La première partie du film est prometteuse. L'idée de la miniaturisation des humains est intéressante et pleine de potentiel. L'histoire se met en place. Quelques scènes rigolotes pendant la miniaturisation. Au bout d'un moment, ça y est, tout est en place ! Maintenant la partie vraiment intéressante de l'histoire peut commencer !
... et c'est là que ça devient nul.
La miniaturisation n'est drôle et intéressante que par contraste avec le monde des "grands". Or, dans la deuxième partie du film, il n'y a plus de grands. Comme on ne voit que des petits et que tout est construit à leur échelle, on ne se rend même pas compte qu'ils sont petits et ça n'a plus aucune importance. Le thème central du film disparait pratiquement complètement du film.
La deuxième partie du film est dominée par le personnage de la Vietnamienne, un personnage extrêmement désagréable qui ruine le film. Plusieurs autres critiques disent que c'est le doublage français qui la rend insupportable. Non non, je vous rassure, j'ai vu le film en VO et elle est tout aussi détestable en VO. Un accent caricatural, agaçant et qu'on comprend à peine, et une voix criarde très désagréable, difficile à supporter. Le caractère c'est pas mieux. Elle pique des crises, elle est malpolie, autoritaire et horrible. Le caractère de Paul dit qu'il l'admire. Mais nous on l'admire pas du tout. Elle nous tape juste sur les nerfs. Je ne suis pas arrivée à avoir de l'empathie pour elle. Pas beaucoup pour Paul non plus, d'ailleurs, qui a l'air de penser à sa liste de courses pendant la majeure partie du film.
Combien de fois faut-il le dire aux scénaristes ? Les personnages principaux doivent être sympathiques. Pas parfaits, ils doivent aussi avoir des défauts, faire des erreurs... mais ils doivent rester un minimum sympathiques, sinon le public décroche. Ici, aucun des personnages n'est attachant. C'est peut-être ça le plus gros défaut du film.

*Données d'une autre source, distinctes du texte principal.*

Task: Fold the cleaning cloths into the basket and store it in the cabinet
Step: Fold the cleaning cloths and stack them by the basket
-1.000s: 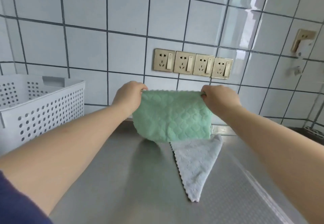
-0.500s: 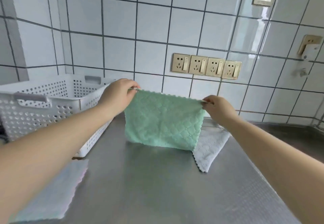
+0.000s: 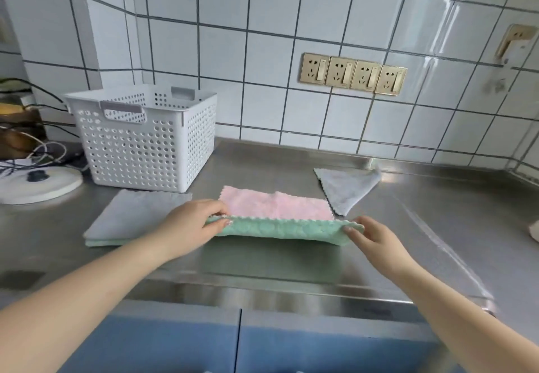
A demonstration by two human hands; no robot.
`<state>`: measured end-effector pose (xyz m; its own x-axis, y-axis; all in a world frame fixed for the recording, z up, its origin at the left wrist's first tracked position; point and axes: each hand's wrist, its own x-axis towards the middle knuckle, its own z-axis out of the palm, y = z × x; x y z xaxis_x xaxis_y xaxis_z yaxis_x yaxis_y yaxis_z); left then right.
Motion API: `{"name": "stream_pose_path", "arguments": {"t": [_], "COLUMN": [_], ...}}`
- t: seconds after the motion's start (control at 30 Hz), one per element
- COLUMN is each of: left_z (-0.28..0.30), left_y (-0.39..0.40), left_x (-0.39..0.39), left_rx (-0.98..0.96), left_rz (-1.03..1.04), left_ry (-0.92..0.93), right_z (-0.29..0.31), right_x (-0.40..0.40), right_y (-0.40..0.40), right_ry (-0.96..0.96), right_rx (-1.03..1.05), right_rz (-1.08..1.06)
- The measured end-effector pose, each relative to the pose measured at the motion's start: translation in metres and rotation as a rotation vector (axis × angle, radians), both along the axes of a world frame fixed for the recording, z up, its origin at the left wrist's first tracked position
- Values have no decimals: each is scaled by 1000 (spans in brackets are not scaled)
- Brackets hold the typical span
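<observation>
Your left hand [image 3: 196, 221] and right hand [image 3: 370, 234] are each pinching a corner of the green-and-pink cleaning cloth [image 3: 277, 215], holding its green edge folded up over the pink face on the steel counter [image 3: 262, 259]. A folded grey cloth [image 3: 134, 216] is lying beside your left hand, in front of the white perforated basket [image 3: 143, 142]. Another grey cloth [image 3: 348, 187] is sitting just behind your right hand.

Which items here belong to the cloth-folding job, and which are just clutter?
Job:
green-and-pink cloth, pinched at its near corners by the left hand and right hand
folded grey cloth
unfolded grey cloth
white perforated basket
blue cabinet doors

Lying about:
round white base
cables
wall sockets
</observation>
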<state>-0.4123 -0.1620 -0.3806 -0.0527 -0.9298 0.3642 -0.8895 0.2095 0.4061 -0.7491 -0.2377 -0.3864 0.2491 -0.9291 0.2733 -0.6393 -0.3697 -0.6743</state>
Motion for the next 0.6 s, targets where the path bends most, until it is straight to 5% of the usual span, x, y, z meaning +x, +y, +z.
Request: {"name": "stream_pose_path", "arguments": {"t": [0.6], "left_z": [-8], "left_y": [-7], "left_x": [-4], "left_rx": [171], "left_rz": [-47], "left_ry": [337], "right_z": [-13], "right_x": [-14], "right_y": [3], "right_ry": [66], "right_rx": [15], "right_rz": [-60]}}
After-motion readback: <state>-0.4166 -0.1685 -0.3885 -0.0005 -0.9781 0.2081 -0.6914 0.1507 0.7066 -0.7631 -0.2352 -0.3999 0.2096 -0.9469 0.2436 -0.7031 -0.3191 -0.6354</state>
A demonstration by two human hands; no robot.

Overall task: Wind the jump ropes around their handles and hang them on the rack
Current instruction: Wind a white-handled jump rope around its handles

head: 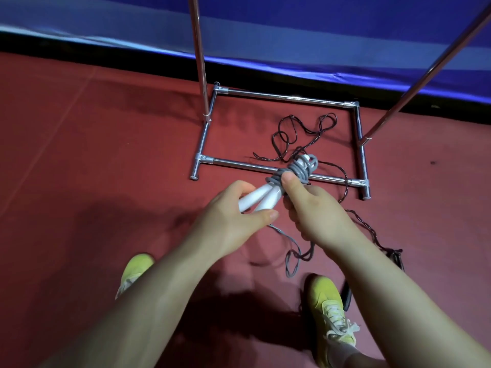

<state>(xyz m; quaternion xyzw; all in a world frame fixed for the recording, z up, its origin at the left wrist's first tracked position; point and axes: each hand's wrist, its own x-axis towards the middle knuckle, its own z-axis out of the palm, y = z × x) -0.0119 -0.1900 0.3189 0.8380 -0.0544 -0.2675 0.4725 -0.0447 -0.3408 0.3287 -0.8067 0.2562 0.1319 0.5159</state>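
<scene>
Two white handles (261, 197) of a grey jump rope lie side by side in my left hand (233, 211), which grips their lower ends. Grey rope (299, 168) is coiled in several turns around their upper part. My right hand (316, 208) pinches the coil with the thumb on top. A loose grey tail (291, 257) hangs down toward the floor. A second, dark jump rope (300, 134) lies tangled on the floor inside the rack's base, trailing to its black handles (396, 257) at the right.
The chrome rack's base frame (281, 98) stands on the red floor, with two uprights (200, 59) rising out of view. A blue padded barrier (265, 30) runs behind it. My feet in yellow-green shoes (326, 309) stand below my hands.
</scene>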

Leur histoire d'amour n'est pas vraiment crédible non plus. On ne voit pas vraiment comment ils se rapprochent, pourquoi ça clique entre eux, comment les sentiments naissent. À la fin du film quand il veut, pour une fois dans sa vie, faire quelque chose qui a du sens pour lui, elle refuse de le suivre (mais n'explique pas vraiment pourquoi) et le culpabilise tellement qu'il renonce à son projet et se sacrifie pour passer ce qui leur reste de temps avec elle. Il doit vraiment l'aimer et l'admirer. Et on ne comprend toujours pas vraiment pourquoi, vu qu'elle est super désagréable et qu'elle a passé son temps à le martyriser et à lui crier dessus. J'ai fini le film en me grattant la tête sans trop comprendre.
C'est tellement dommage. À partir du moment où il est miniaturisé, le film aurait pu partir dans tellement de directions intéressantes ! J'aurais adoré voir une comédie romantique dans laquelle un "petit" fait la cour à une "grande" et à la fin elle se fait miniaturiser par amour pour lui ! Ah, comme c'est romantique ! Ou alors un film d'aventure : le monde des "grands" s'effondre dans une grande catastrophe écologique et les "petits" doivent se débrouiller tout seuls ! Comment vont-ils faire ?? J'aurais adoré les voir confrontés à des insectes et des rongeurs géants. J'aurais adoré voir des chats chasser les petits humains miniatures !
OU ALORS, si on veut faire un film profond sur des sujets qui dérangent, okay - mais alors, il faut le faire vraiment. Car ce film là touche à plein de sujets comme les inégalités de classe, l'écologie, le consumérisme, etc. mais tout est traité de manière superficielle et sans aucune solution. Le film ne va pas au fond des choses.
Aucune révolution n'a lieu à Leisureland. Les écolos sont juste une secte de hippies qui jouent du tambourin. Tout reste comme c'est et puis c'est la fin du monde. Youpi.
Il faudrait refaire un ou plusieurs films dont la première partie est similaire à celui-ci, mais la deuxième partie plus intéressante.